Output all of the data below exactly as given.
________________________________________
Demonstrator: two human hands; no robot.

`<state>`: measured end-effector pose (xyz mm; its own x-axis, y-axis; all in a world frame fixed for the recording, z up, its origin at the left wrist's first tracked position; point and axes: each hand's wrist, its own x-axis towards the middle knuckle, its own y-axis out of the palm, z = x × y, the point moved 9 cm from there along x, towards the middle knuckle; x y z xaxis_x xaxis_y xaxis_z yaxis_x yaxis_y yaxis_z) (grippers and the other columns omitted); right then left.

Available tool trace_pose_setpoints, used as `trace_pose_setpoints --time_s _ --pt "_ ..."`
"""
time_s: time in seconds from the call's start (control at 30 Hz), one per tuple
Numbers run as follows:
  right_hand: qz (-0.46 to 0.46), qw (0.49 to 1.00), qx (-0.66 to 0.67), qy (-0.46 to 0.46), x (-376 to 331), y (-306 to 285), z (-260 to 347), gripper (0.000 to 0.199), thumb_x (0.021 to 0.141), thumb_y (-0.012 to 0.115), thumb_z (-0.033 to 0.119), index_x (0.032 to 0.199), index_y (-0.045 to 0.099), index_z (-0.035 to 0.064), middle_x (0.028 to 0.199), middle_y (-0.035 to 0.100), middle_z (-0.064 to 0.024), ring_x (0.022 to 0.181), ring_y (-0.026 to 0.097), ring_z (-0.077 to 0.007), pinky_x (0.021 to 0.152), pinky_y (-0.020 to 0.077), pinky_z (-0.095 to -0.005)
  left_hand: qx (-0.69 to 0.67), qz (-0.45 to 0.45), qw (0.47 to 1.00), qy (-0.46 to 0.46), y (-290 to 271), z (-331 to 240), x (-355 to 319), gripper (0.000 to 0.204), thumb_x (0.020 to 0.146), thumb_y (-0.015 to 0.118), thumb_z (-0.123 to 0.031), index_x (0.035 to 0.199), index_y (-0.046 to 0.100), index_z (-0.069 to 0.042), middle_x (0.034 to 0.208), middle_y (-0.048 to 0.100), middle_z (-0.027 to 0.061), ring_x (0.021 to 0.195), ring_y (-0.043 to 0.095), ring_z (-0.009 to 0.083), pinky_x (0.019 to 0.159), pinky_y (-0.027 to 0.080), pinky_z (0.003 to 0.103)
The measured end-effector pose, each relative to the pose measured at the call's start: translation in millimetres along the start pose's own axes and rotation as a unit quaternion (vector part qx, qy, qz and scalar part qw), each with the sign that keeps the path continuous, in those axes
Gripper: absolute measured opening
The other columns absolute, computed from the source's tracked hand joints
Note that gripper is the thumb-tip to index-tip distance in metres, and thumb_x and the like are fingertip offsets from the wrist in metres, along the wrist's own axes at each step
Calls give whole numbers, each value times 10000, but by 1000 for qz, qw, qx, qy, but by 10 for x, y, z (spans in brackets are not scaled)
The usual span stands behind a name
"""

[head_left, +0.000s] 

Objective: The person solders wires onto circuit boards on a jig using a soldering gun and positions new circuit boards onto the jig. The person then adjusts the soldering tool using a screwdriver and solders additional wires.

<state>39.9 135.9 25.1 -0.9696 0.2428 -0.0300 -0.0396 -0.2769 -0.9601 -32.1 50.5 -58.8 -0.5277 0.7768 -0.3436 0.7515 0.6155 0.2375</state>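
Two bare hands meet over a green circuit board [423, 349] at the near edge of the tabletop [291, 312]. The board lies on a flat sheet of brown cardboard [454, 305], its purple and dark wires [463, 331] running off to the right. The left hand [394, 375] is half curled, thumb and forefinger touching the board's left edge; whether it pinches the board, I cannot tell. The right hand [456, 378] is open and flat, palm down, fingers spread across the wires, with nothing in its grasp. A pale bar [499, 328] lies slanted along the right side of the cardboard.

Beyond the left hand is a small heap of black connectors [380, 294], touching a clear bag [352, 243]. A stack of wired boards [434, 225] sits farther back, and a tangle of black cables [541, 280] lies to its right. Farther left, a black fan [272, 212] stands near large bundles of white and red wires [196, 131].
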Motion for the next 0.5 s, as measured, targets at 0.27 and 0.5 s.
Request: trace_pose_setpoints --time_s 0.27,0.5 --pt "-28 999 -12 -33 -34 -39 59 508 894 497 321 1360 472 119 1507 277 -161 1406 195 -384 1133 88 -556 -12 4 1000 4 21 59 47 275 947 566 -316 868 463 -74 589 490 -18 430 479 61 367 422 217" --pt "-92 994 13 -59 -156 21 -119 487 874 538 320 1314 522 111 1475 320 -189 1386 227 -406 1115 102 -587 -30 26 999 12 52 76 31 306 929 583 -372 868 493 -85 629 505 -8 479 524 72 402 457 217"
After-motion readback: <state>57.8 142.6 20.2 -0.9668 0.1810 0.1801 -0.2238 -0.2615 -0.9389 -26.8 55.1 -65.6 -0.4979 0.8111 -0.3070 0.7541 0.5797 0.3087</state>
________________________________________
[RESULT OF THIS TASK]:
Demonstrator: two human hands; no robot.

`<state>`: measured end-effector pose (xyz mm; its own x-axis, y-axis; all in a world frame fixed for the recording, z up, its origin at the left wrist's first tracked position; point and axes: each hand's wrist, its own x-axis towards the middle knuckle, its own y-axis out of the palm, z = x × y, the point moved 9 cm from there along x, towards the middle knuckle; x y z xaxis_x xaxis_y xaxis_z yaxis_x yaxis_y yaxis_z) (grippers and the other columns omitted); right then left.

Available tool trace_pose_setpoints, used as `trace_pose_setpoints --time_s _ --pt "_ ..."`
"""
time_s: time in seconds from the call's start (control at 30 Hz), one per tuple
Numbers run as follows:
  right_hand: qz (-0.46 to 0.46), qw (0.49 to 1.00), qx (-0.66 to 0.67), qy (-0.46 to 0.46), x (-376 to 331), y (-306 to 285), z (-260 to 347), gripper (0.000 to 0.199), thumb_x (0.021 to 0.141), thumb_y (-0.012 to 0.115), thumb_z (-0.033 to 0.119), index_x (0.032 to 0.199), index_y (-0.045 to 0.099), index_z (-0.035 to 0.064), middle_x (0.028 to 0.199), middle_y (-0.035 to 0.100), middle_z (-0.064 to 0.024), ring_x (0.022 to 0.181), ring_y (-0.026 to 0.097), ring_z (-0.077 to 0.007), pinky_x (0.021 to 0.152), pinky_y (-0.020 to 0.077), pinky_z (-0.095 to -0.005)
  left_hand: qx (-0.69 to 0.67), qz (-0.45 to 0.45), qw (0.47 to 1.00), qy (-0.46 to 0.46), y (-290 to 271), z (-331 to 240), x (-355 to 319), gripper (0.000 to 0.204), thumb_x (0.020 to 0.146), thumb_y (-0.015 to 0.118), thumb_z (-0.123 to 0.031), index_x (0.035 to 0.199), index_y (-0.046 to 0.100), index_z (-0.069 to 0.042), middle_x (0.034 to 0.208), middle_y (-0.048 to 0.100), middle_z (-0.027 to 0.061), ring_x (0.021 to 0.195), ring_y (-0.043 to 0.095), ring_z (-0.009 to 0.083), pinky_x (0.019 to 0.159), pinky_y (-0.027 to 0.080), pinky_z (0.003 to 0.103)
The measured end-effector pose, each relative to the pose measured at the call's start: translation in millimetres along the start pose's own axes and rotation as a unit quaternion (vector part qx, qy, qz and scalar part qw), each with the sign that keeps the path continuous, in those axes
Gripper: absolute measured opening
The other columns absolute, computed from the source's tracked hand joints
Note that gripper is the thumb-tip to index-tip distance in metres, and thumb_x and the like are fingertip offsets from the wrist in metres, along the wrist's own axes at each step
Calls give whole numbers, each value times 10000, but by 1000 for qz, qw, qx, qy, but by 10 for x, y, z (spans in brackets are not scaled)
The usual span stands behind a name
"""

[head_left, +0.000s] 

Objective: The person solders wires onto circuit boards on a jig using a soldering gun and positions new circuit boards onto the jig. The person then adjusts the soldering tool using a screwdriver and solders additional wires.

<state>39.9 135.9 25.1 -0.9696 0.2428 -0.0300 -0.0396 -0.2769 -0.9601 -32.1 50.5 -58.8 -0.5277 0.7768 -0.3436 0.7515 0.6155 0.2375</state>
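Two bare hands meet over a green circuit board [423, 349] at the near edge of the tabletop [291, 312]. The board lies on a flat sheet of brown cardboard [454, 305], its purple and dark wires [463, 331] running off to the right. The left hand [394, 375] is half curled, thumb and forefinger touching the board's left edge; whether it pinches the board, I cannot tell. The right hand [456, 378] is open and flat, palm down, fingers spread across the wires, with nothing in its grasp. A pale bar [499, 328] lies slanted along the right side of the cardboard.

Beyond the left hand is a small heap of black connectors [380, 294], touching a clear bag [352, 243]. A stack of wired boards [434, 225] sits farther back, and a tangle of black cables [541, 280] lies to its right. Farther left, a black fan [272, 212] stands near large bundles of white and red wires [196, 131].
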Motion for the next 0.5 s, as measured, targets at 0.27 and 0.5 s.
Request: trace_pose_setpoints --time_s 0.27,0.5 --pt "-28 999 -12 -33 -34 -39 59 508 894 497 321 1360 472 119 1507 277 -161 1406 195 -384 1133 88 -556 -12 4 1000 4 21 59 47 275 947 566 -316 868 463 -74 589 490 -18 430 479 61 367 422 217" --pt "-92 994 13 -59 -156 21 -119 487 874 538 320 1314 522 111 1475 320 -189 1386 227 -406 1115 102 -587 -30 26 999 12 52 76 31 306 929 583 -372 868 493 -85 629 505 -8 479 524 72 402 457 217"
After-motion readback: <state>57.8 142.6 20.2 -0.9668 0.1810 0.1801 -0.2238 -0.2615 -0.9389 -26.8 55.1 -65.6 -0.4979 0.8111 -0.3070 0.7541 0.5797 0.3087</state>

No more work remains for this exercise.